The small development board here introduced has been designed mainly to develop applications with Atmel AVR ATmega16(L) e ATmega32(L) microcontrollers in the TQFP44 package, while being available only the traditional Atmel STK500 development bord, which can not carry microcontrollers in a TQFP44 package.
The board here introduced does not have on-board peripherals or other devices, like EEPROMs, etc., therefore it is not an evaluation board; its simplicity makes it instead available to interface the mentioned microcontrollers with several kinds of application circuits.

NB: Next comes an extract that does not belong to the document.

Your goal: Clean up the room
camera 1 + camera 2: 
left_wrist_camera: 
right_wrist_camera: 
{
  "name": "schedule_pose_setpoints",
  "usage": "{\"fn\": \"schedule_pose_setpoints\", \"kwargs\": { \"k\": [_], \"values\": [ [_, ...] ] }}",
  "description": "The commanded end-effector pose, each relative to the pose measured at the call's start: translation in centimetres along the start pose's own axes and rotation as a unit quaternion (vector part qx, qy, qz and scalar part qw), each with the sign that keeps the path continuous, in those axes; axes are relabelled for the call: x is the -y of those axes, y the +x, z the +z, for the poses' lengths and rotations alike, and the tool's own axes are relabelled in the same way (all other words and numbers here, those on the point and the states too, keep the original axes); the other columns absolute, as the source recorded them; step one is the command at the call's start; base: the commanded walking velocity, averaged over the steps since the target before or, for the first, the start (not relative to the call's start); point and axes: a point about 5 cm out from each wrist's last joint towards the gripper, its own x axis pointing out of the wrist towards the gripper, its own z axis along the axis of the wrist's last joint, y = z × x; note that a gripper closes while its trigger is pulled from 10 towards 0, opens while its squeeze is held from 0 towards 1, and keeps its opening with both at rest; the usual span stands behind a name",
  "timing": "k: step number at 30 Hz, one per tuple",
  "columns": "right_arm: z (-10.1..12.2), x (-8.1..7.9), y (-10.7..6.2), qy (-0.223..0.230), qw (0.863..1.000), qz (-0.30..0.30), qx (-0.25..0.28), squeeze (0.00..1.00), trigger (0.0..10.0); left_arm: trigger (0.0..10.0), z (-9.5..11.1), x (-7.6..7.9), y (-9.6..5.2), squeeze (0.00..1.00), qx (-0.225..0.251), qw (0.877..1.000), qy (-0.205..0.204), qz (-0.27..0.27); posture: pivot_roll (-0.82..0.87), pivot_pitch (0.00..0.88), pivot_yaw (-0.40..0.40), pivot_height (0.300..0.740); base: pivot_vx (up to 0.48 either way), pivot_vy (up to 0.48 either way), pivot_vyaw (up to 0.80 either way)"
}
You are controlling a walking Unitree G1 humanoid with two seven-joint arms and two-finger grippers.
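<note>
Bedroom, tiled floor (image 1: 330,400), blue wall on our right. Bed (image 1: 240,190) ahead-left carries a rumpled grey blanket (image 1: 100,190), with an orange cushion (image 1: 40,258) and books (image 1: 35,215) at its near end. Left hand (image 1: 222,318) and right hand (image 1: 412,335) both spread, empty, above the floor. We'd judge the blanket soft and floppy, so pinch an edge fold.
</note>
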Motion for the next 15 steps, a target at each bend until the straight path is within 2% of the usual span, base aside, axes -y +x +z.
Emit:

If the STK500 is available, it is possible to use some of its features, as an instance the PC-controlled supply, the level converter between microcontroller logic levels and RS-232 levels, etc..
In figure 1 it is shown the ATmega16/32 module interfaced with external circuits through Amphenol pin terminated wires and with the STK500 through an ISP programming flat cable. On the board shown in figure 1, single row, 2.54 mm pitch, 90° connectors are mounted. Using single row, 2.54 mm pitch, straight connectors, the board could also be mounted on other PCBs or prototype boards with proper sockets.
The design and realization of the board here introduced have been carried on by the undersigned in first person, though on the net something analogous may be surely found.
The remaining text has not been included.